* _ACTIVITY_
Given the entries below, would you transcribe exactly the lines starting at the one with "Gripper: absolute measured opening" and ending at the one with "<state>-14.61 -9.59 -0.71", both kept, pictures omitted, nothing extra?

/---

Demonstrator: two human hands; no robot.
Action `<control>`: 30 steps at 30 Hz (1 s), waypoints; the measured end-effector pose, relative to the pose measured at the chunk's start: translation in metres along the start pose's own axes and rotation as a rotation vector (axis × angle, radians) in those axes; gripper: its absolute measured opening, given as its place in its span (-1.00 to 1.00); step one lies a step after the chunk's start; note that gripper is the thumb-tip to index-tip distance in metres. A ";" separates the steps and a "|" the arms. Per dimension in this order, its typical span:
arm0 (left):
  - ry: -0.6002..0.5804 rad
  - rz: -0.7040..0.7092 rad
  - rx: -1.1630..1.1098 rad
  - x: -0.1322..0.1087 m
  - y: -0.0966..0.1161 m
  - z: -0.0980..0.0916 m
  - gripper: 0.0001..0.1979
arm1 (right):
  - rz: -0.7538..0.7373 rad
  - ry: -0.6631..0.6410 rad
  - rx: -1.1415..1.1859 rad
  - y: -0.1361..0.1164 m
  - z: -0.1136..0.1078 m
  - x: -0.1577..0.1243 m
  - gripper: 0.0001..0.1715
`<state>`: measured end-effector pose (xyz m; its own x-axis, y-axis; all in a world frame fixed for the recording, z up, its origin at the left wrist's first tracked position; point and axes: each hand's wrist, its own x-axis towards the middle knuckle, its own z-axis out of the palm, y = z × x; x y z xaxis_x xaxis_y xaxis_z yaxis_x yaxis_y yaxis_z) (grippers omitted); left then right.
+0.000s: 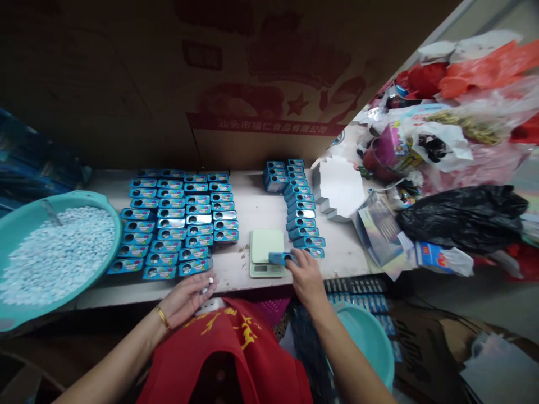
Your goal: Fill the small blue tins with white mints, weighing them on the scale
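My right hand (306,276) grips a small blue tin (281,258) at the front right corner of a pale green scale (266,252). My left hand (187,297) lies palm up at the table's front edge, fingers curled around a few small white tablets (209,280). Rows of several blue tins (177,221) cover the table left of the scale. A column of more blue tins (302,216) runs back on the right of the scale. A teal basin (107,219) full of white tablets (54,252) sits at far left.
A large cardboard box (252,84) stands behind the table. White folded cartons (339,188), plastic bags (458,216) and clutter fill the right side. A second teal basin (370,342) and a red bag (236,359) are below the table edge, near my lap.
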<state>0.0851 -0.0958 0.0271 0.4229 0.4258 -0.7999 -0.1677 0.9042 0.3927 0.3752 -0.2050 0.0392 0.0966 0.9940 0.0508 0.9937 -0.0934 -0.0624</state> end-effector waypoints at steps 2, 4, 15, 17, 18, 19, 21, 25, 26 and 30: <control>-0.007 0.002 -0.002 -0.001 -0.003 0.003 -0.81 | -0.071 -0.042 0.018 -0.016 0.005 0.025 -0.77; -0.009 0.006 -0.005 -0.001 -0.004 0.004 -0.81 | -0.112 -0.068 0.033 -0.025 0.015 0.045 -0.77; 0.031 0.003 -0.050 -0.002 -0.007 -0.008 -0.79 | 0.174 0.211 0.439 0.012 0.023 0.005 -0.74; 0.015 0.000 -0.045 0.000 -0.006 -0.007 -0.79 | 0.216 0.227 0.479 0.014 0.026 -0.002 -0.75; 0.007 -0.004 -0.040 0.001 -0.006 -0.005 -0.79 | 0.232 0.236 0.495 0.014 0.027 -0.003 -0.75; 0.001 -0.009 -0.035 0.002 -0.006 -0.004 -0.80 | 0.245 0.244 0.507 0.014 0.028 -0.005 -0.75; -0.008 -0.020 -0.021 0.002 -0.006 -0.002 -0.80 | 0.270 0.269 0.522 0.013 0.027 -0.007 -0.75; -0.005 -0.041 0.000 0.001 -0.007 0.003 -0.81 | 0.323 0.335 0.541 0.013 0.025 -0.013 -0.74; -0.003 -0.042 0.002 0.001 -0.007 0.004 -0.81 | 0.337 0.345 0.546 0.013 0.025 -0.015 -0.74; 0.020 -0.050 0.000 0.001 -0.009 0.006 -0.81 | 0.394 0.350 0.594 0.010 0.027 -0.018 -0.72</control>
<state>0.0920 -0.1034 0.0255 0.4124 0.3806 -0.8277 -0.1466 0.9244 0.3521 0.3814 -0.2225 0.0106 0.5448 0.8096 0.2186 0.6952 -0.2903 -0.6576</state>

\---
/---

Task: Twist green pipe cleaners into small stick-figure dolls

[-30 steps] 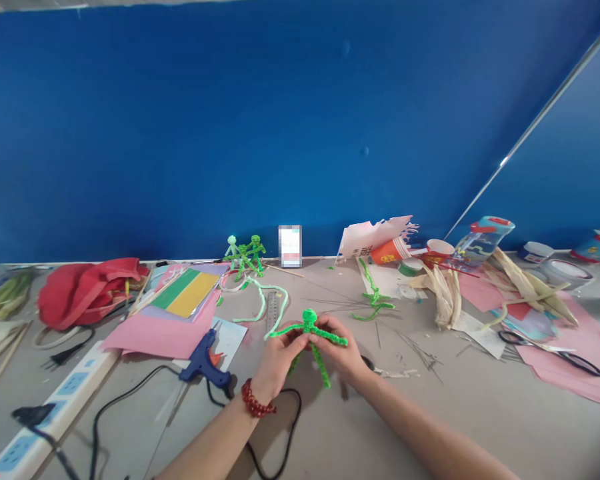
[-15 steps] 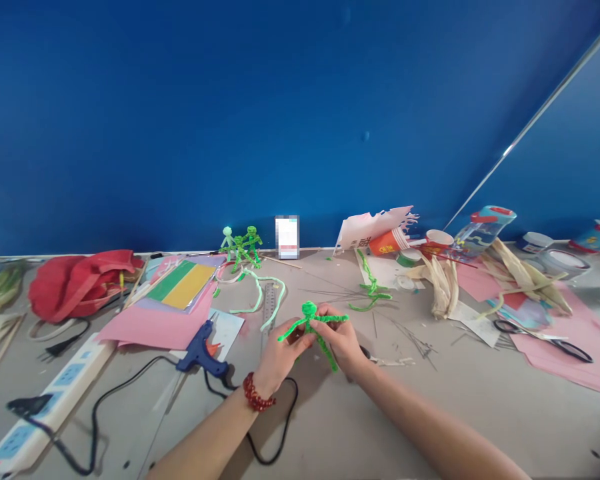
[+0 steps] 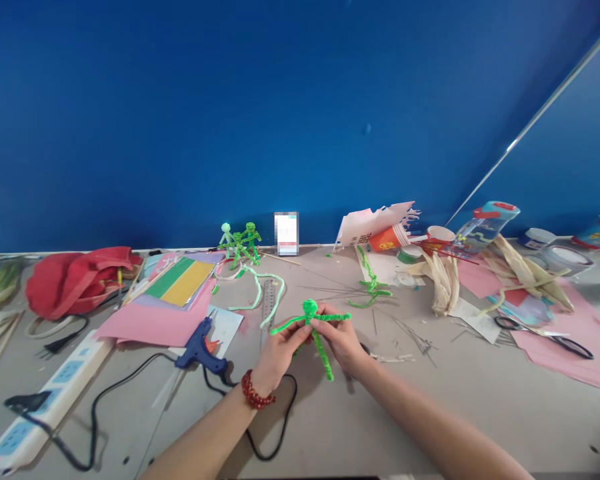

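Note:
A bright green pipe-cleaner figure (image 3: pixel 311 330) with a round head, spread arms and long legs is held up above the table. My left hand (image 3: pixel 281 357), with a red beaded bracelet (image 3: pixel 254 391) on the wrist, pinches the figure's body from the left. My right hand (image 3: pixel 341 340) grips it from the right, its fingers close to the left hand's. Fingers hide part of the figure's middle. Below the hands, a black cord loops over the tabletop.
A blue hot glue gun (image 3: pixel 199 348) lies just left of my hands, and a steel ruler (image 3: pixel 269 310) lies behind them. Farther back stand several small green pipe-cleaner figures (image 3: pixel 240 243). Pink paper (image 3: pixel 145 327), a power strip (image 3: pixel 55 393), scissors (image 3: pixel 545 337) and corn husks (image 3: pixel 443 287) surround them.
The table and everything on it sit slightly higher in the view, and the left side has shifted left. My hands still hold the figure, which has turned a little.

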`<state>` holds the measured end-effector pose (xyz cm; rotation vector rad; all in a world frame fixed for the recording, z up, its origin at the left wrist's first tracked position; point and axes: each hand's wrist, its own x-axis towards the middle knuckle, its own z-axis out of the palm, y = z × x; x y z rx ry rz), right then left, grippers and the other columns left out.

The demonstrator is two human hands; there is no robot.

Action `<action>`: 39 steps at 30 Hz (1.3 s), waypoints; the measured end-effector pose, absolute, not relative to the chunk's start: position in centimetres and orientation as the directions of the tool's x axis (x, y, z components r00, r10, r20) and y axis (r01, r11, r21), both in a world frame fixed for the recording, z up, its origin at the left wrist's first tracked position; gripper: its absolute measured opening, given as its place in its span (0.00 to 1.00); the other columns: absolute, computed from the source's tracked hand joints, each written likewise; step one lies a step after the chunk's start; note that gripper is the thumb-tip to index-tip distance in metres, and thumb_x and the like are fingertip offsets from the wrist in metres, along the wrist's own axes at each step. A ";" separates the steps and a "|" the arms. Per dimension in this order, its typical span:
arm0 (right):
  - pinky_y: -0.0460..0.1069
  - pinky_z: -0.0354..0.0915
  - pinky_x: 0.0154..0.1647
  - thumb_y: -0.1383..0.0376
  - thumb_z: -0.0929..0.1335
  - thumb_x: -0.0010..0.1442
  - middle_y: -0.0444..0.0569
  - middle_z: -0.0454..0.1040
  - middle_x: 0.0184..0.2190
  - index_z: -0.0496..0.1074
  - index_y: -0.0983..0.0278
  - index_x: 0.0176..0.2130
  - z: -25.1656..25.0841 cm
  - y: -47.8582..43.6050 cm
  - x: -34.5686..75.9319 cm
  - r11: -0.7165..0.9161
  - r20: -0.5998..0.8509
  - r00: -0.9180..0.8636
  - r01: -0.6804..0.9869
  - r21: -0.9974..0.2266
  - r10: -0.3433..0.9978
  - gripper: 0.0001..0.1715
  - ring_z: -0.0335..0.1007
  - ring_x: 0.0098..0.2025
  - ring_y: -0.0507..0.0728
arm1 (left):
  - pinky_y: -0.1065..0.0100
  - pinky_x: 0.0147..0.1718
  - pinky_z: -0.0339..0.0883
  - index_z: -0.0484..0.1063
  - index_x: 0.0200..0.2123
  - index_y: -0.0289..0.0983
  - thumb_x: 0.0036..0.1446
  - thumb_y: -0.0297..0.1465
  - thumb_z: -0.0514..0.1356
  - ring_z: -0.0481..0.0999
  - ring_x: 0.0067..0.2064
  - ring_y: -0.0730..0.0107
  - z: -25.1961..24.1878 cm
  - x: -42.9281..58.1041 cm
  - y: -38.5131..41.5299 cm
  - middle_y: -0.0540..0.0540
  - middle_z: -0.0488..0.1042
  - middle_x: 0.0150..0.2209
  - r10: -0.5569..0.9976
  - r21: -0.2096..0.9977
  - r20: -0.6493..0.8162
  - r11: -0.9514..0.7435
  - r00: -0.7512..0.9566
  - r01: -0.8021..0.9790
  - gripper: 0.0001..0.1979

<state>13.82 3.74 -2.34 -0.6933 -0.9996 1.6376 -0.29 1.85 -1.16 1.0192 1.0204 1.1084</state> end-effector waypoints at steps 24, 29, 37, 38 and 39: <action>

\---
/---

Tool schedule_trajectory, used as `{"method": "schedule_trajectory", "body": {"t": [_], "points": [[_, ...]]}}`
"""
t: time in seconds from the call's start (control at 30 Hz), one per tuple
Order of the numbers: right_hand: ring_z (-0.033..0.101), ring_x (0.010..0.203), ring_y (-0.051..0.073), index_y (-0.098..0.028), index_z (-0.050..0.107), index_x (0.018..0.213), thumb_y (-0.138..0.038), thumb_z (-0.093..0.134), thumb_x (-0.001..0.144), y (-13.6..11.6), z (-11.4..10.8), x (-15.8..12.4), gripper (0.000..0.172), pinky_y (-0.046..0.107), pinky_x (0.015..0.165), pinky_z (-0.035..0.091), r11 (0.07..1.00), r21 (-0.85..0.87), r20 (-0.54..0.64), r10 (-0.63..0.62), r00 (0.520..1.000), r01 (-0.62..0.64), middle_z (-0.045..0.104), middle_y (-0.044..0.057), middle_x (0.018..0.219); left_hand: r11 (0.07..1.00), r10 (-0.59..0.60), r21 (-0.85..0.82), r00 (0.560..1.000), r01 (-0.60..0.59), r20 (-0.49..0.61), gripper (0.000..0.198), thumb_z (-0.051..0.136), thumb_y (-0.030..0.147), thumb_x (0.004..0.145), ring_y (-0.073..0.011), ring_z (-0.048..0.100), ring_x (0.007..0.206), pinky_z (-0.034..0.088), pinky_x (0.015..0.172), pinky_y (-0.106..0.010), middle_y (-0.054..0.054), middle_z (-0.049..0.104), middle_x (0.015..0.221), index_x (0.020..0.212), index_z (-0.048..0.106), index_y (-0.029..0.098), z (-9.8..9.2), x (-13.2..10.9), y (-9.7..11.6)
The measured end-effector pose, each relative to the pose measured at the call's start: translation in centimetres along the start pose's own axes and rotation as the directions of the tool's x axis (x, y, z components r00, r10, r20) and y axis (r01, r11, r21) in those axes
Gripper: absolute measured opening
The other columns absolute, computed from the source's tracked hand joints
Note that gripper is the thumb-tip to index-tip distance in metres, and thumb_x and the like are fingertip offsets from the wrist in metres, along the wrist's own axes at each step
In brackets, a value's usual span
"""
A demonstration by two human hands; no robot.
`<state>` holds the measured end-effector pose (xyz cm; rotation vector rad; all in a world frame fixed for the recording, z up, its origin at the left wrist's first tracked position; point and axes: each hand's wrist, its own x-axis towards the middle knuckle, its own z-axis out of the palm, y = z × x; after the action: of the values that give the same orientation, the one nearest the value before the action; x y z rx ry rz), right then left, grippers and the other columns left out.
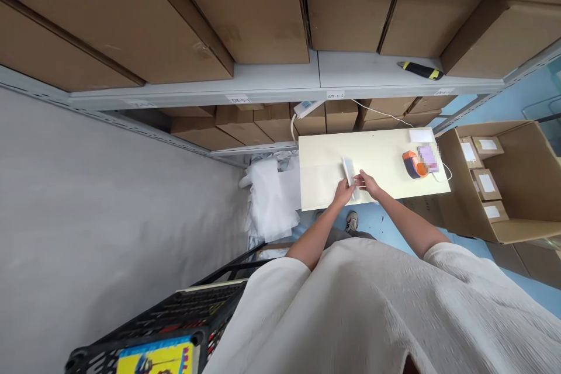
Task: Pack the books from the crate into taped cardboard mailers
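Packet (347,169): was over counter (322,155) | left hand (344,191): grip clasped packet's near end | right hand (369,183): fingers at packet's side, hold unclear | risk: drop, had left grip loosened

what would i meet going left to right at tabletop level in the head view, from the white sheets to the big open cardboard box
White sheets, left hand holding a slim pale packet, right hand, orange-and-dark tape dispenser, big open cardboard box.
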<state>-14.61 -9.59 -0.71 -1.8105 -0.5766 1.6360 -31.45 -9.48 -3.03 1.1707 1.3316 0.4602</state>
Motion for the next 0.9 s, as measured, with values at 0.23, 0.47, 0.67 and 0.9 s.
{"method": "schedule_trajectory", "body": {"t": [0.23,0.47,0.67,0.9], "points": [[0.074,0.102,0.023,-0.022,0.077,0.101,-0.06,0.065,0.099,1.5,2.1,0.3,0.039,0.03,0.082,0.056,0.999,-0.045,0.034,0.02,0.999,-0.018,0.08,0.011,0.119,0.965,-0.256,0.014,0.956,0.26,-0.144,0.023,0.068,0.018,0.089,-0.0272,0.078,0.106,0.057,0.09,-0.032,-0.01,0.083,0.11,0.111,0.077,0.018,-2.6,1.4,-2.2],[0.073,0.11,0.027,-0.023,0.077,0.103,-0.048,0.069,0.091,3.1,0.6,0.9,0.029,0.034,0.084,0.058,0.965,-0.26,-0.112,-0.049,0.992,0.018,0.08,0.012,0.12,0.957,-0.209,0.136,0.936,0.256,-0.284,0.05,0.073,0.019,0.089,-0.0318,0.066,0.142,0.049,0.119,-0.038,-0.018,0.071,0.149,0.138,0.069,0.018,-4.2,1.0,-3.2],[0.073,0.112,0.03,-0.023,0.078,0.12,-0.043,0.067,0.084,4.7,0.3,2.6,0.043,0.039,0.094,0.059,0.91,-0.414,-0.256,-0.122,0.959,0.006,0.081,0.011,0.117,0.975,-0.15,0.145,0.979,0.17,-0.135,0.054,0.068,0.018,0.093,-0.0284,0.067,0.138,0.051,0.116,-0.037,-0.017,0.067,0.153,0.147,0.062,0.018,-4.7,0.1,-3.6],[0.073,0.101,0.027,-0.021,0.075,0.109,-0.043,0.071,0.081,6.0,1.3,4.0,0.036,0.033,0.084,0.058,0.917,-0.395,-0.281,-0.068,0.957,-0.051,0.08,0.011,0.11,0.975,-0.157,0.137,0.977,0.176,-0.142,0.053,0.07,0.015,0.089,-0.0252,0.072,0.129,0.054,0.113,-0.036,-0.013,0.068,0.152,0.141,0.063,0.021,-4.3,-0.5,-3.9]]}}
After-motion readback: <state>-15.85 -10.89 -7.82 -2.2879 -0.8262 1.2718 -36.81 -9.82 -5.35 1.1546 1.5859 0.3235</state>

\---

* _WRITTEN ANSWER_
Gripper: absolute measured opening
The other columns absolute, computed from the source's tracked hand joints
Note that gripper is the thumb-tip to index-tip distance in metres, and thumb_x and the like are fingertip offsets from the wrist in metres, along the wrist's own axes at each step
In brackets, a value's usual span
"""
A demonstration by two human hands; no robot.
`<state>` holds the measured end-effector pose (xyz cm; rotation vector rad; all in a world frame fixed for the recording, z up, its origin at the left wrist's first tracked position; point and axes: each hand's wrist, its own x-axis towards the middle knuckle, its own z-axis out of the palm, y = z × x; after the action: of the values that give the same orientation, the one nearest the value before the action; x y z rx ry rz), right then left, grippers and the other columns left out.
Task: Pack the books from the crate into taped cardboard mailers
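Packet (347,169): was over counter (322,155) | left hand (344,191): grip clasped packet's near end | right hand (369,183): fingers at packet's side, hold unclear | risk: drop, had left grip loosened

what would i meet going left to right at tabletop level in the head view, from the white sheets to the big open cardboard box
White sheets, left hand holding a slim pale packet, right hand, orange-and-dark tape dispenser, big open cardboard box.
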<state>-14.61 -9.59 -0.71 -1.8105 -0.5766 1.6360 -31.45 -9.48 -3.03 1.1707 1.3316 0.4602</state>

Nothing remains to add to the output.